→ SUPPLIED MATERIAL:
Start of Block

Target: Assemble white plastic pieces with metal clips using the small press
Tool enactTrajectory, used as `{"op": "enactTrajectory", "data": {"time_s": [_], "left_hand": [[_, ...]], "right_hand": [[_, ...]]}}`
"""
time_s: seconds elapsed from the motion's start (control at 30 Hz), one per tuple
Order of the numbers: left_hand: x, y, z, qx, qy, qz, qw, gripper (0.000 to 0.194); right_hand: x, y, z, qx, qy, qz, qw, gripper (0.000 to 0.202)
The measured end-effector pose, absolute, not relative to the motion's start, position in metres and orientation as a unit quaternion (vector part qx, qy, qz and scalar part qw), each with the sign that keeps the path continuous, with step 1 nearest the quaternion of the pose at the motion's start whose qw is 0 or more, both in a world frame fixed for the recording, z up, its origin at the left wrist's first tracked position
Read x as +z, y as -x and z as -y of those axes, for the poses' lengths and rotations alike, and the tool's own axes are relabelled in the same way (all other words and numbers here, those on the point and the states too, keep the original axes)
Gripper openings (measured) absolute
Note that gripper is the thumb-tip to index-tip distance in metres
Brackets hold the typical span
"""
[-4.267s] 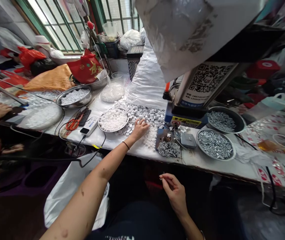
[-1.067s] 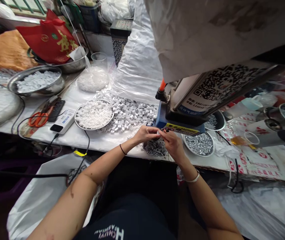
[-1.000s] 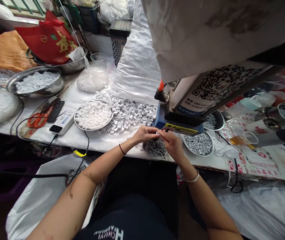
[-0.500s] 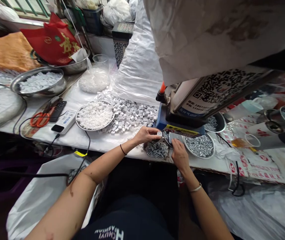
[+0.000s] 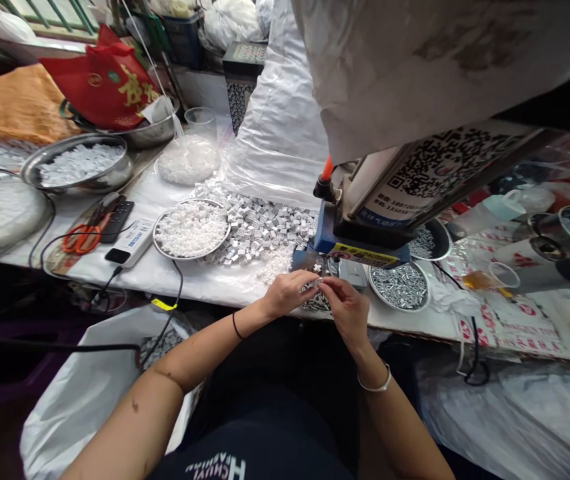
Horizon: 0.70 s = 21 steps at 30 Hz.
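Left hand (image 5: 292, 292) and right hand (image 5: 347, 307) met at the worktop's (image 5: 209, 280) front edge, both grips clamped on one small pale block (image 5: 319, 283), mostly hidden. White cross-shaped piece (image 5: 317, 268) sat just beyond, near the blue press (image 5: 362, 248); loose metal pins (image 5: 317, 303) showed behind the hands, pin dish (image 5: 399, 287) to the right, block heap (image 5: 269, 230) beyond to the left

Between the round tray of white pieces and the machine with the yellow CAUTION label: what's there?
A heap of square grey-white pieces, plus a patch of smaller white pieces on its near side. Shows in the head view.
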State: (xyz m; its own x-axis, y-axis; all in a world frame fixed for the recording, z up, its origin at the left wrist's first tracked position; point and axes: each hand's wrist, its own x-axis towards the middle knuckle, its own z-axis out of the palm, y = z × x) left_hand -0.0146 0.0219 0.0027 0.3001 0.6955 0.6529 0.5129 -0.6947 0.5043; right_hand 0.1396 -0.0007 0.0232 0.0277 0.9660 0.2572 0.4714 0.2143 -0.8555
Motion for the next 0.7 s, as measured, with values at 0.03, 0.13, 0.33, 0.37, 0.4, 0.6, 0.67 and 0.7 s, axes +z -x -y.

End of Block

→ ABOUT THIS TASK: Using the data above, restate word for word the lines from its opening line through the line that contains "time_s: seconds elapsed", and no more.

→ SOLVED PROBLEM:
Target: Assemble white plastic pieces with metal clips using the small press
Tool enactTrajectory, used as `{"op": "enactTrajectory", "data": {"time_s": [_], "left_hand": [[_, ...]], "right_hand": [[_, ...]]}}`
"""
time_s: seconds elapsed from the motion's start (control at 30 Hz), one per tuple

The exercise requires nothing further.